### INFORMATION SUPPLIED
────
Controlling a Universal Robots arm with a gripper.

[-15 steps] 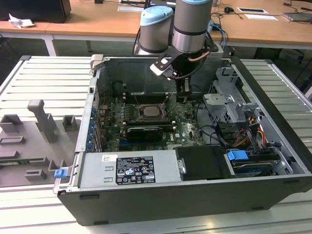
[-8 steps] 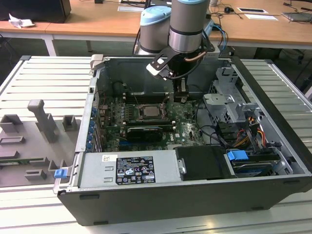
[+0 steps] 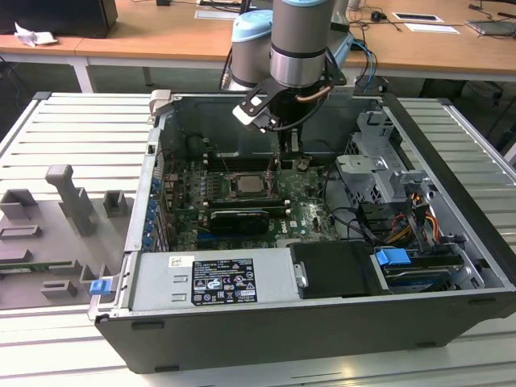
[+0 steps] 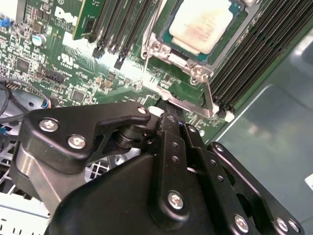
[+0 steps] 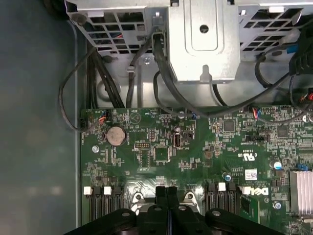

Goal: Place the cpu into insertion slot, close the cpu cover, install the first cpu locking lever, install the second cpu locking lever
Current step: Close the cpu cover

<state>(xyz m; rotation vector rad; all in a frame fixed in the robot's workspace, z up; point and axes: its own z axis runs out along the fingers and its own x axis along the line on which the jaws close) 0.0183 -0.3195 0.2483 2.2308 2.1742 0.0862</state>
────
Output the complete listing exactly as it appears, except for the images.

Controlling a Universal Robots arm with a gripper.

[-15 steps] 
[-8 steps] 
[+0 steps] 
[+0 steps] 
[+0 steps] 

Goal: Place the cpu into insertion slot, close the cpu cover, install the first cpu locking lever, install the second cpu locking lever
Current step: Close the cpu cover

<state>(xyz m; rotation vector rad; all in a frame fixed in the robot's workspace, z up; point and axes: its own z axis runs out along the fingers and its own x axis along the line on which the jaws close) 0.0183 -0.3195 0.2483 2.2308 2.1742 0.0862</state>

Here the answer is complete.